Like the SAJBD’s Country Communities Department, the AJC today essentially caters for small, isolated pockets of Jewry whose hey-day as organised Jewish communities has long passed. Rabbi Moshe Silberhaft, in addition to his work as Spiritual Leader to the S A Country Communities, is also Spiritual Leader to the AJC. He travels regularly to the affiliated countries to, amongst other things, officiate at religious services and life-cycle events, visit individual Jews living in isolated areas and oversee the maintenance of Jewish cemeteries. To a large extent, both Rabbi Silberhaft and AJC President Mervyn Smith have also been called upon to play an ambassadorial role. In recent years, they have met with, amongst others, the presidents of Mauritius, Mozambique, Namibia and Botswana and the Prime Minister of Swaziland, representing not just the small local Jewish communities but the Jewish world as a whole.

 

The Vanishing African Jew 

As the bare statistics amply demonstrate, the story of Jewish life on the African continent since the last World War has been one of steady decline, to the point that many once active communities are now defunct, or at best operating on a significantly scaled down level. There are fewer than fifty Jews left in Zambia, once home to a community of between 1000-1200 in the mid-1950s with a viable presence in eight different centres. Namibia, at its peak numbering over 400 souls, has likewise dwindled to a few dozen. Organised Jewish life in Mozambique, such as it was, all but disappeared following the demise of Portuguese rule and the onset of a ruinous civil war in the early 1970s. A trickle of individuals have since made their way back to the country, but there is some way to go before establishing a Jewish community on any formal, organised basis will be possible. About a hundred remain in the Democratic Republic of the Congo, down from over two thousand in the days of Belgian colonial rule, and the Jewish community in Kenya, while still reasonably viable is, at around 260 souls, only half the size it was at its height.[1]  

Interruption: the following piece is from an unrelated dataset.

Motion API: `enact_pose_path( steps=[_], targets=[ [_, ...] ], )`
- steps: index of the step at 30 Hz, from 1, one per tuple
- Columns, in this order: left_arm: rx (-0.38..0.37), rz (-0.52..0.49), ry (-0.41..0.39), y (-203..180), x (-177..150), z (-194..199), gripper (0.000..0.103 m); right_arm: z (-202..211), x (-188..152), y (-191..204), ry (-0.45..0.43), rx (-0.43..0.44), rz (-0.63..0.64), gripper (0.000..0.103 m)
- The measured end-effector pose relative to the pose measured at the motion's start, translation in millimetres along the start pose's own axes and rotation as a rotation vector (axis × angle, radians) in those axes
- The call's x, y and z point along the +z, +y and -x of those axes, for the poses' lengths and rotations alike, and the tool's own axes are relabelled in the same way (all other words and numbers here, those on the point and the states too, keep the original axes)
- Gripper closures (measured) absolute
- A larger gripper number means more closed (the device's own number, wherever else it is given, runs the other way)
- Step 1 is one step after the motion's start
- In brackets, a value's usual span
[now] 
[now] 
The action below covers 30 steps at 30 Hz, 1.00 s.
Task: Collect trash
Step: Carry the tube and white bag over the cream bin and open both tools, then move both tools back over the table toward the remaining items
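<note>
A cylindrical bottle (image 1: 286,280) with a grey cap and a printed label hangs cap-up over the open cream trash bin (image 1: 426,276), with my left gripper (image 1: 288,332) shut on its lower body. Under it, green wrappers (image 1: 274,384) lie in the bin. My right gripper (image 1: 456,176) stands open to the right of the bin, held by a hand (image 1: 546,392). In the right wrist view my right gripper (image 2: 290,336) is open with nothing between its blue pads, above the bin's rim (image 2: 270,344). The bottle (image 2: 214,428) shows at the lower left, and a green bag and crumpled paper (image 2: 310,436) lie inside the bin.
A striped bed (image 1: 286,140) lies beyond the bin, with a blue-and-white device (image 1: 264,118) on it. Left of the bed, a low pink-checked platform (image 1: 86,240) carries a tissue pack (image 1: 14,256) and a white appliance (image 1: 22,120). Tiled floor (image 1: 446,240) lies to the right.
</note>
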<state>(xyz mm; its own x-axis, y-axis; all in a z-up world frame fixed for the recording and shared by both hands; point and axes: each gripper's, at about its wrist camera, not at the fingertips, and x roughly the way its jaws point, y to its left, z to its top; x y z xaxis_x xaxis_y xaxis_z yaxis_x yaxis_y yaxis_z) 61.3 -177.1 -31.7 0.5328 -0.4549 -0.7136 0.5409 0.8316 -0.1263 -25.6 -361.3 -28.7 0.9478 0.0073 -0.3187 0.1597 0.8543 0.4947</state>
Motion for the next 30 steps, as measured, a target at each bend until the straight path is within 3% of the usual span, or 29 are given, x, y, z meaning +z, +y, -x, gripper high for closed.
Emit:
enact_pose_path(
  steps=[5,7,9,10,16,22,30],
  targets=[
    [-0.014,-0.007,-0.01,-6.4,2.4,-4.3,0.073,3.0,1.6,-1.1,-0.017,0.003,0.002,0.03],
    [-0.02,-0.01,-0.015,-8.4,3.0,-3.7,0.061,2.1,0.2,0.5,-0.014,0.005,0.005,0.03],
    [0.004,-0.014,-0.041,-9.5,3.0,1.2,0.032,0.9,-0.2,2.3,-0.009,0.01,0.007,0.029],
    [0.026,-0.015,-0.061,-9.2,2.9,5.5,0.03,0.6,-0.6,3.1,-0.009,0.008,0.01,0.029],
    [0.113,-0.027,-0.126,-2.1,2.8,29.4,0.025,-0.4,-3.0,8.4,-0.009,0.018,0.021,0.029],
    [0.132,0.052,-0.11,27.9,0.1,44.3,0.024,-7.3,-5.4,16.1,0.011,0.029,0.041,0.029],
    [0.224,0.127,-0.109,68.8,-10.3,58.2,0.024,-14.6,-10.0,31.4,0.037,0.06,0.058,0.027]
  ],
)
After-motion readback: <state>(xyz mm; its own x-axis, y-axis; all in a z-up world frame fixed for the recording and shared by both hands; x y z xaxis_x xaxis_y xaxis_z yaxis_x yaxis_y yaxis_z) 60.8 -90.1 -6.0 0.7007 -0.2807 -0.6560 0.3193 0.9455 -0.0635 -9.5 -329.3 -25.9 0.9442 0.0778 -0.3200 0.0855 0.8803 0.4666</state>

The story of the rise and rapid decline of the Sub-Saharan African Jewish communities, as one would expect, mirrors the rise and decline of European settlement in these countries in the post-independence era. Jews arrived with the European settlers – in the case of Southern and Northern Rhodesia (today’s Zimbabwe and Zambia) they were amongst the very first such settlers – and by and large departed with them. Taken as a whole, and leaving aside South Africa for the time being, the historical verdict on Jewish settlement in Southern Africa would seem to be that it was both a comparatively recent, and a temporary phenomenon, lasting less than a century. This verdict may change in the event of their being a renewed wave of Jewish immigration to the countries concerned, but this is certainly not on the cards in the short term.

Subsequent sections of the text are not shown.